Figure 9. Lipocalin2 can rescue defective wound healing in Stat3 cKO mice.

(a) Migration assays were performed on Stat3^+/fl:K14-cre (cont) or Stat3^fl/fl:K14-cre (Stat3 cKO) keratinocytes that were transduced with control or tet-inducible Tcf3 treated with Dox together with anti-Lcn2 antibody or IgG isotype control. Graph quantifying the relative area migrated by keratinocytes normalized over area migrated by cells transduced with control vector without Dox.

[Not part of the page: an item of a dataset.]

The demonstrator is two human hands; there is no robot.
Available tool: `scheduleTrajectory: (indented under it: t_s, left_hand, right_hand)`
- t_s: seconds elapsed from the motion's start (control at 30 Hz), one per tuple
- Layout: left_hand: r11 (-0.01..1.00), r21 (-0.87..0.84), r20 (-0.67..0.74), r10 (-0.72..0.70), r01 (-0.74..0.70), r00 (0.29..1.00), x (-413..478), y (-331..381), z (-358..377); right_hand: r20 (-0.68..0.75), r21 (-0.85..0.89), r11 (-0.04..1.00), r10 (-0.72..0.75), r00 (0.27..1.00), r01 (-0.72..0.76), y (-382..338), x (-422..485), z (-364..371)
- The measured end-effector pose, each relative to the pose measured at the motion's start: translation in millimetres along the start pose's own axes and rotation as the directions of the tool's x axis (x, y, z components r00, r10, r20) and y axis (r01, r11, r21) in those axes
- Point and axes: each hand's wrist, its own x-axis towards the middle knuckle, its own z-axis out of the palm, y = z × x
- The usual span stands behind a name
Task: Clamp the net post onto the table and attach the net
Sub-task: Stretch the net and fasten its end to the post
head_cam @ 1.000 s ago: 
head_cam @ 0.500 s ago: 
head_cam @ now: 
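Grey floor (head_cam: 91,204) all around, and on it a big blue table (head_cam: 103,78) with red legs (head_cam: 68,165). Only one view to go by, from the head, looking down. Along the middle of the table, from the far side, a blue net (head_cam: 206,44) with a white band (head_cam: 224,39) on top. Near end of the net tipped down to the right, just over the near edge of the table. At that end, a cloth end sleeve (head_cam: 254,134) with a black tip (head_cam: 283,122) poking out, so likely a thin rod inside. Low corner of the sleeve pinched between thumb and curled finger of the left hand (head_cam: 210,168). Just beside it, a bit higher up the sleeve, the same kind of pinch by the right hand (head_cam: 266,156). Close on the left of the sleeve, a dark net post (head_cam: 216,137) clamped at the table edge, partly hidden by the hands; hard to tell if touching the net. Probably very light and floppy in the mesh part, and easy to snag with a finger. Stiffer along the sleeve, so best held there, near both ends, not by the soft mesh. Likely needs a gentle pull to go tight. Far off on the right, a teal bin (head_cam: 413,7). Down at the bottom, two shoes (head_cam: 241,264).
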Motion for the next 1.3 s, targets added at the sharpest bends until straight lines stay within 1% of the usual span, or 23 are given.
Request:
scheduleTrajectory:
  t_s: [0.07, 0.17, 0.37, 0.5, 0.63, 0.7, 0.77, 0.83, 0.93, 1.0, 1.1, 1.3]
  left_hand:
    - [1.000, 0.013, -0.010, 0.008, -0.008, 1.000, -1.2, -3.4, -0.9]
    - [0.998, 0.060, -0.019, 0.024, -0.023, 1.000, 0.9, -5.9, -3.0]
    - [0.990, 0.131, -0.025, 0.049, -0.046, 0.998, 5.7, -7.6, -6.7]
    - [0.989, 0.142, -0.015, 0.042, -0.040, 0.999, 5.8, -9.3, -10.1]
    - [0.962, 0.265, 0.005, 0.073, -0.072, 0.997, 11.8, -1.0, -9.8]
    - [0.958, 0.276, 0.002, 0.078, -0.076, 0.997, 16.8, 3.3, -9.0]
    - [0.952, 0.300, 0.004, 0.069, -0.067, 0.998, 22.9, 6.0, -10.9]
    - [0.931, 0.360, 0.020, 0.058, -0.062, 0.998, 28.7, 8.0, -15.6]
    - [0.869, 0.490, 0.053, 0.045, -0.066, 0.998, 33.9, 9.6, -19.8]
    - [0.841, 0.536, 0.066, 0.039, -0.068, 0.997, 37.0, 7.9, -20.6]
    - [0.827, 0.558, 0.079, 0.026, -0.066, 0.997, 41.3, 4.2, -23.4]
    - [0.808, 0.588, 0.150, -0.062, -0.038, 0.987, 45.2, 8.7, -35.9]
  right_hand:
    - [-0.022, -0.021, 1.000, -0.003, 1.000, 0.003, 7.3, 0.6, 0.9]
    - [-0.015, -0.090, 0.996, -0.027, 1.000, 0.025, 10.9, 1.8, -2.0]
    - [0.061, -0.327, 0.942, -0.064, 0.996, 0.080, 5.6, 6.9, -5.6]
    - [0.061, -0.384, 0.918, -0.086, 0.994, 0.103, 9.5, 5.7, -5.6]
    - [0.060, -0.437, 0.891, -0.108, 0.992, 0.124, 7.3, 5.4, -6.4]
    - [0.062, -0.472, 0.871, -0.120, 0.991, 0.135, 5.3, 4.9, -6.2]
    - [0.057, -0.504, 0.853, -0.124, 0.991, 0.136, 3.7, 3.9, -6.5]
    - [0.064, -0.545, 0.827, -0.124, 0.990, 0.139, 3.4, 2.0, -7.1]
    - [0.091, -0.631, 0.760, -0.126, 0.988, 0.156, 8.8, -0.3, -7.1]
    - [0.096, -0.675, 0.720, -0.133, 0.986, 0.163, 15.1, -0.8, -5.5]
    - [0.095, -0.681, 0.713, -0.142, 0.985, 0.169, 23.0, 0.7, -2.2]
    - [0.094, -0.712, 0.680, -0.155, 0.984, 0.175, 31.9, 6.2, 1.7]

For each sample, over 30 non-overlapping fields were measured at each timepoint; and each experiment was repeated twice. Data are mean ± s.d. **p<0.001 (Student’s t-test).

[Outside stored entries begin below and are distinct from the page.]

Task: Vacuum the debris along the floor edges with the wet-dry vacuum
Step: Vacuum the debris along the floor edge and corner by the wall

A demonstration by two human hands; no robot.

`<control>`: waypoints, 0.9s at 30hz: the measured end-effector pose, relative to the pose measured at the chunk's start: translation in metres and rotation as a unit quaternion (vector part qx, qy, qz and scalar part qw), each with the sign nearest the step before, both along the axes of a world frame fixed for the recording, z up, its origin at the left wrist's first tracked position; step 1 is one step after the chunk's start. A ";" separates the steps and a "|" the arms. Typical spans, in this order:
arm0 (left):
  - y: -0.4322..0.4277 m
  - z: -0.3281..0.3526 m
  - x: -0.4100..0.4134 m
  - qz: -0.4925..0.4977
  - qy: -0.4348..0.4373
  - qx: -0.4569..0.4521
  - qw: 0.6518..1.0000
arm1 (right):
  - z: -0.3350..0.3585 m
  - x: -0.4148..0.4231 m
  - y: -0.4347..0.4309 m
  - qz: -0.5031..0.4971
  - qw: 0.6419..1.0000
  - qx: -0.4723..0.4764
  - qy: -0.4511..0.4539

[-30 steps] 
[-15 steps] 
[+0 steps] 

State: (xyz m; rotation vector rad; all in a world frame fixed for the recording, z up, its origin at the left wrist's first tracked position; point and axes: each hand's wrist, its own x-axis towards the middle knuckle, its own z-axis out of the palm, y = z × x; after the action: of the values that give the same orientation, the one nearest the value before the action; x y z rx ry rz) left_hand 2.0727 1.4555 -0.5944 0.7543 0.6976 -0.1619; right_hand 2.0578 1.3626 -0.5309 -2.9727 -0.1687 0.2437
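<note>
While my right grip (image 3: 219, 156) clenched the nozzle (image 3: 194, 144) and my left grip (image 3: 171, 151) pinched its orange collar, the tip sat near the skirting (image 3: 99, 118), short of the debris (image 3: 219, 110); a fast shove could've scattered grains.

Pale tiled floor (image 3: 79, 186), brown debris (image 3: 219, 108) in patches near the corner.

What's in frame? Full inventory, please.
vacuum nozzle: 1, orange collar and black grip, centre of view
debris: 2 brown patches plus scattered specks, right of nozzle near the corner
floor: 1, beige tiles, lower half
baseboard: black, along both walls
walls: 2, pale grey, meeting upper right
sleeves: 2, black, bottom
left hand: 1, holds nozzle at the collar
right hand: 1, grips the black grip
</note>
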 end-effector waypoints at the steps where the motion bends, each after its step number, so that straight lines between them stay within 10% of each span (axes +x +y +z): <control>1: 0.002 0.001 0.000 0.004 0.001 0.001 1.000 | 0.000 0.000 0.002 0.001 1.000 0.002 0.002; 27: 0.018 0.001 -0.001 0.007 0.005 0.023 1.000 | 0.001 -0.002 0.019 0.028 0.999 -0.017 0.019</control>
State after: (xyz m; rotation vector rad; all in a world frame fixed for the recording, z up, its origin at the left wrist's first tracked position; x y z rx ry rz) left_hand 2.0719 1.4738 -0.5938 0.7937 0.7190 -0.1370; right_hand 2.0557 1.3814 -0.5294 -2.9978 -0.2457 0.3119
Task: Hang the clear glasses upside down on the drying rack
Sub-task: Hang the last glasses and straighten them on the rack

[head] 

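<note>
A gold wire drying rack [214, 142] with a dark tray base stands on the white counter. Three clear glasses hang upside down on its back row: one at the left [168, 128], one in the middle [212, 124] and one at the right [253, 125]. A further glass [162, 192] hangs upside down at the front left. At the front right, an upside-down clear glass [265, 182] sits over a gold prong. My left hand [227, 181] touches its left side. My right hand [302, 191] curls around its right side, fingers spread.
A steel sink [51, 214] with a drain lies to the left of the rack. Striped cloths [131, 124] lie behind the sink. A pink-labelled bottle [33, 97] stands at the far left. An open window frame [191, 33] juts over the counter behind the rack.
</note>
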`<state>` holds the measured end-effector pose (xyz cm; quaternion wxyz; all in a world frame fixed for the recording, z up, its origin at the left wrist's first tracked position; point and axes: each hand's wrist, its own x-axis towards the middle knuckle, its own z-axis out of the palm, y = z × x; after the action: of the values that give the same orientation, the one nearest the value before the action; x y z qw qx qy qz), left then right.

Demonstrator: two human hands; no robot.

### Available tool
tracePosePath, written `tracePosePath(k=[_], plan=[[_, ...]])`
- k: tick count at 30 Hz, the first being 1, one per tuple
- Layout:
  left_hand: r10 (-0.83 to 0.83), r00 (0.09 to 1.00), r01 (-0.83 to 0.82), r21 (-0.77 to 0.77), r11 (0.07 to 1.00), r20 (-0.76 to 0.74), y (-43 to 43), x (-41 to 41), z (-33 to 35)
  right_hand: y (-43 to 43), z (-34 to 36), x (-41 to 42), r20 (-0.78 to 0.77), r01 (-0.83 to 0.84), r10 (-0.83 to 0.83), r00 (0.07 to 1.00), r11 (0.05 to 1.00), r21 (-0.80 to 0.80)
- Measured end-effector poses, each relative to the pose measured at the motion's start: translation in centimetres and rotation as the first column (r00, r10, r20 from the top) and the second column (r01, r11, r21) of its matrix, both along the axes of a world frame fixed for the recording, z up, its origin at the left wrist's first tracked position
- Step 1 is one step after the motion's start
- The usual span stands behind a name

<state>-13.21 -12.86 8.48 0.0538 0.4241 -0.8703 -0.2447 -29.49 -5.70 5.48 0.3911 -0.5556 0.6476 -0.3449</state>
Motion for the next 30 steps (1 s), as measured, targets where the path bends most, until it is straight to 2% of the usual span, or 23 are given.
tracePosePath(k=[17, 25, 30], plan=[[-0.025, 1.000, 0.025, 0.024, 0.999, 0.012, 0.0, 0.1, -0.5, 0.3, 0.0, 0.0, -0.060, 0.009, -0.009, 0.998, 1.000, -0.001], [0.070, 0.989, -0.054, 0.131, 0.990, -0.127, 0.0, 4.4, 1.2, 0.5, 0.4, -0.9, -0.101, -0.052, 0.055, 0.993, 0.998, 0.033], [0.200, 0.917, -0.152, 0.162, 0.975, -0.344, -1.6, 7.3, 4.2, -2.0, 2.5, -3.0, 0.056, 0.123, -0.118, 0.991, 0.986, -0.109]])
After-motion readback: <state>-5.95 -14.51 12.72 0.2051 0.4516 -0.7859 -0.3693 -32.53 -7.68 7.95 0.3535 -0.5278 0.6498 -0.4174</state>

(b) Images of skin wound sites taken 10 days post wounding. After full-thickness wounds of 1cm² were created on the dorsal skins of wild-type and Stat3 cKO mice, 200μl of recombinant Lcn2 (2μg/ml) or vehicle were applied topically onto the wound sites every other day. Surface areas of the wounds were measured at the initial time point and 10 days post wounding.

(c) Graph quantifying the surface areas of the wounds as a percentage of the original wounds 10 days post wounding. wild-type (n=13) and Stat3 cKO (n=7). Data are mean ± s.d. *p<0.05 and **p<0.001 (Student’s t-test).